- [What you have to do] Print the listing below verbatim, passing over each picture.

- [Data provided]
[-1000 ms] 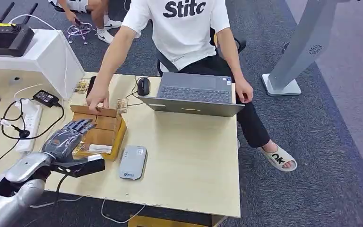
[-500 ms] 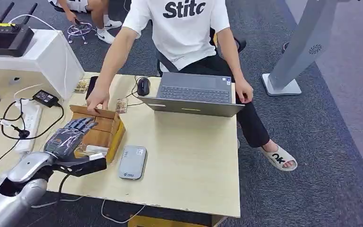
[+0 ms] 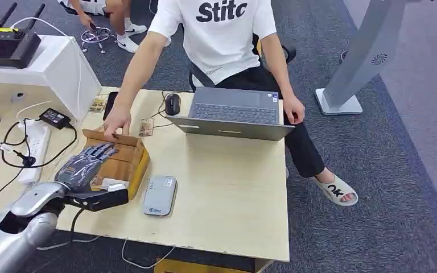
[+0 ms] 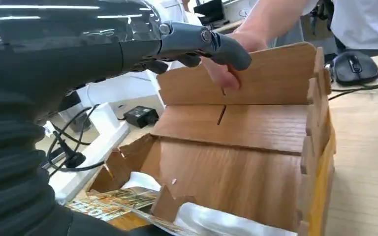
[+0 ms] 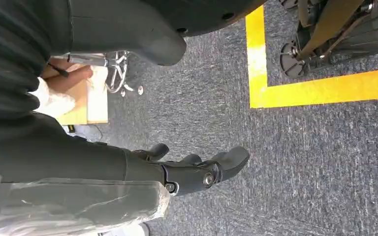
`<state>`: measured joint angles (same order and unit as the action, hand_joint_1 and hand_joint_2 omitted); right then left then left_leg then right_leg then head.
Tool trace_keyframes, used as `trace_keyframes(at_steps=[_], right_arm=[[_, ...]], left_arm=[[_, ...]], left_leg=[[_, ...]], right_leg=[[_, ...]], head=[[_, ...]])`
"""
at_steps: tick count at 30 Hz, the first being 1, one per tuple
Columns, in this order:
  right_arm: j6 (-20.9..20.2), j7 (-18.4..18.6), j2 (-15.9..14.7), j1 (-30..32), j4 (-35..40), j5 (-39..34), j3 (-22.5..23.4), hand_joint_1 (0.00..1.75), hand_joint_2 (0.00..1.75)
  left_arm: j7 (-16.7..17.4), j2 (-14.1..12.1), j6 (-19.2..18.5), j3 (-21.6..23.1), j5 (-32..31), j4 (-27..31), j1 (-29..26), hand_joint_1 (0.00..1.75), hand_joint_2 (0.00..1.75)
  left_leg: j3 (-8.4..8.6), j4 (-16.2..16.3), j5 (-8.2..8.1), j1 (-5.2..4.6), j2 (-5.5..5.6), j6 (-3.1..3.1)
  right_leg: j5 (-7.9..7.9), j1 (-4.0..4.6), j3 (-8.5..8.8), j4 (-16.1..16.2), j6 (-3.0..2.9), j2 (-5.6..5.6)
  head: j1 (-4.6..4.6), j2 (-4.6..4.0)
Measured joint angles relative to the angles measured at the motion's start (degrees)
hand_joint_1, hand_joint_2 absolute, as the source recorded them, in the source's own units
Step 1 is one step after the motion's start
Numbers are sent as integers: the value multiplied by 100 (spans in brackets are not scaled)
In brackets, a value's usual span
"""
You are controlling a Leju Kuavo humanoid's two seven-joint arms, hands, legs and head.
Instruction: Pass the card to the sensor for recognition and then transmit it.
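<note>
Head view: left robot hand (image 3: 85, 164), dark grey with fingers stretched flat and apart, holding nothing, hovers over the near end of the open brown wooden slotted box (image 3: 132, 161) on the pale wooden worktop (image 3: 227, 187). A thin white card (image 3: 114, 183) lies in the box's near compartment, just beside the thumb; whether the thumb touches it cannot be told. Just beside the box lies the flat grey rounded card sensor (image 3: 159, 194), clear of the hand. At the box's far wall rests a seated person's hand (image 3: 116, 123); beyond it stand a grey open laptop (image 3: 233, 112) and a black computer mouse (image 3: 172, 103).

Left wrist view: same robot hand (image 4: 177, 44) close up, fingers extended above the box's (image 4: 241, 162) wooden partitions; the person's fingertips (image 4: 224, 76) press the far wall. The card (image 4: 216, 223) appears as a white edge, cut off by the frame, beside printed cards (image 4: 113, 201) whose pictures are too small to read.

Right wrist view: right robot hand (image 5: 197, 169) hangs over grey carpet (image 5: 295, 162) crossed by yellow floor tape (image 5: 295, 83), fingers loosely extended and empty.
</note>
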<state>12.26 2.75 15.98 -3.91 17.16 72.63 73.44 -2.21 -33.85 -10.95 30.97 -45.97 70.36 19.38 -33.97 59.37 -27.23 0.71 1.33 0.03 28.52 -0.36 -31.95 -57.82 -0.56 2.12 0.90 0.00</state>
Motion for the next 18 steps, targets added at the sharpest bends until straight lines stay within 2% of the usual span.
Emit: trace_keyframes(at_steps=[6,12,15,17,18], right_arm=[[-35,0,0,-1,0,9,-15,0,175],[-66,4,-2,-1,0,24,-65,0,175],[-59,15,-2,0,0,39,-87,0,175],[-59,18,-2,-2,0,41,-94,0,175],[-59,17,-2,-1,0,42,-96,0,175]], left_arm=[[-37,-83,-205,39,225,-9,20,10,175],[-52,-177,-306,70,430,-13,36,19,175],[-63,-223,-339,81,514,-13,38,31,175],[-81,-256,-341,98,544,-13,38,47,175],[-81,-258,-341,105,564,-13,39,47,175]], left_leg=[[0,0,0,0,-1,0],[0,0,0,0,-1,0],[0,0,0,-1,-1,0],[0,0,0,0,-1,0],[0,0,0,0,-1,0]], right_leg=[[0,0,0,0,0,1],[0,0,0,0,0,1],[0,0,0,0,0,1],[0,0,0,0,0,1],[0,0,0,0,0,1]], head=[[2,0],[2,0],[2,0],[0,0],[2,0]])
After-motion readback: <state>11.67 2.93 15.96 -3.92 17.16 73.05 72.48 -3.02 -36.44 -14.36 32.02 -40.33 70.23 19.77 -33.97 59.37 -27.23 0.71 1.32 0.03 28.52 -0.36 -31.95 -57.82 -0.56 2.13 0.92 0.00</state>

- [Written solution]
[-1000 ms] 
[-500 ms] 
[+0 ms] 
[+0 ms] 
[+0 ms] 
`<state>`: measured joint angles (same order and unit as the action, hand_joint_1 and hand_joint_2 omitted); right then left then left_leg then right_leg then head.
Tool trace_keyframes, used as `trace_keyframes(at_steps=[_], right_arm=[[_, ...]], left_arm=[[_, ...]], left_leg=[[_, ...]], right_leg=[[_, ...]], head=[[_, ...]])`
"""
at_steps: tick count at 30 Hz, the first being 1, one per tuple
Columns, in this order:
  right_arm: j6 (-20.9..20.2), j7 (-18.4..18.6), j2 (-15.9..14.7), j1 (-30..32), j4 (-35..40), j5 (-39..34), j3 (-22.5..23.4), hand_joint_1 (0.00..1.75), hand_joint_2 (0.00..1.75)
  left_arm: j7 (-16.7..17.4), j2 (-14.1..12.1), j6 (-19.2..18.5), j3 (-21.6..23.1), j5 (-32..31), j4 (-27..31), j1 (-29..26), hand_joint_1 (0.00..1.75), hand_joint_2 (0.00..1.75)
  left_leg: j3 (-8.4..8.6), j4 (-16.2..16.3), j5 (-8.2..8.1), j1 (-5.2..4.6), j2 (-5.5..5.6), j6 (-3.1..3.1)
  right_leg: j5 (-7.9..7.9), j1 (-4.0..4.6), j3 (-8.5..8.8), j4 (-16.1..16.2), j6 (-3.0..2.9), j2 (-5.6..5.6)
  head: j1 (-4.6..4.6), j2 (-4.6..4.0)
Measured joint angles relative to the angles measured at the motion's start (degrees)
hand_joint_1, hand_joint_2 absolute, as the source recorded them, in the source's own units
Step 1 is one step after the motion's start
Numbers are sent as integers: the value multiplied by 100 (spans in brackets are not scaled)
In brackets, a value's usual span
"""
You are controlling a Leju Kuavo humanoid's two seven-joint arms, hands, legs and head.
Instruction: Pass the card to the sensor for recognition and then transmit it.
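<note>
Head view: left robot hand (image 3: 85, 164), dark grey with fingers stretched flat and apart, holding nothing, hovers over the near end of the open brown wooden slotted box (image 3: 132, 161) on the pale wooden worktop (image 3: 227, 187). A thin white card (image 3: 114, 183) lies in the box's near compartment, just beside the thumb; whether the thumb touches it cannot be told. Just beside the box lies the flat grey rounded card sensor (image 3: 159, 194), clear of the hand. At the box's far wall rests a seated person's hand (image 3: 116, 123); beyond it stand a grey open laptop (image 3: 233, 112) and a black computer mouse (image 3: 172, 103).

Left wrist view: same robot hand (image 4: 177, 44) close up, fingers extended above the box's (image 4: 241, 162) wooden partitions; the person's fingertips (image 4: 224, 76) press the far wall. The card (image 4: 216, 223) appears as a white edge, cut off by the frame, beside printed cards (image 4: 113, 201) whose pictures are too small to read.

Right wrist view: right robot hand (image 5: 197, 169) hangs over grey carpet (image 5: 295, 162) crossed by yellow floor tape (image 5: 295, 83), fingers loosely extended and empty.
</note>
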<state>12.26 2.75 15.98 -3.91 17.16 72.63 73.44 -2.21 -33.85 -10.95 30.97 -45.97 70.36 19.38 -33.97 59.37 -27.23 0.71 1.33 0.03 28.52 -0.36 -31.95 -57.82 -0.56 2.12 0.90 0.00</state>
Motion for the next 18 steps, targets added at the sharpest bends until straight lines stay within 2% of the usual span.
Emit: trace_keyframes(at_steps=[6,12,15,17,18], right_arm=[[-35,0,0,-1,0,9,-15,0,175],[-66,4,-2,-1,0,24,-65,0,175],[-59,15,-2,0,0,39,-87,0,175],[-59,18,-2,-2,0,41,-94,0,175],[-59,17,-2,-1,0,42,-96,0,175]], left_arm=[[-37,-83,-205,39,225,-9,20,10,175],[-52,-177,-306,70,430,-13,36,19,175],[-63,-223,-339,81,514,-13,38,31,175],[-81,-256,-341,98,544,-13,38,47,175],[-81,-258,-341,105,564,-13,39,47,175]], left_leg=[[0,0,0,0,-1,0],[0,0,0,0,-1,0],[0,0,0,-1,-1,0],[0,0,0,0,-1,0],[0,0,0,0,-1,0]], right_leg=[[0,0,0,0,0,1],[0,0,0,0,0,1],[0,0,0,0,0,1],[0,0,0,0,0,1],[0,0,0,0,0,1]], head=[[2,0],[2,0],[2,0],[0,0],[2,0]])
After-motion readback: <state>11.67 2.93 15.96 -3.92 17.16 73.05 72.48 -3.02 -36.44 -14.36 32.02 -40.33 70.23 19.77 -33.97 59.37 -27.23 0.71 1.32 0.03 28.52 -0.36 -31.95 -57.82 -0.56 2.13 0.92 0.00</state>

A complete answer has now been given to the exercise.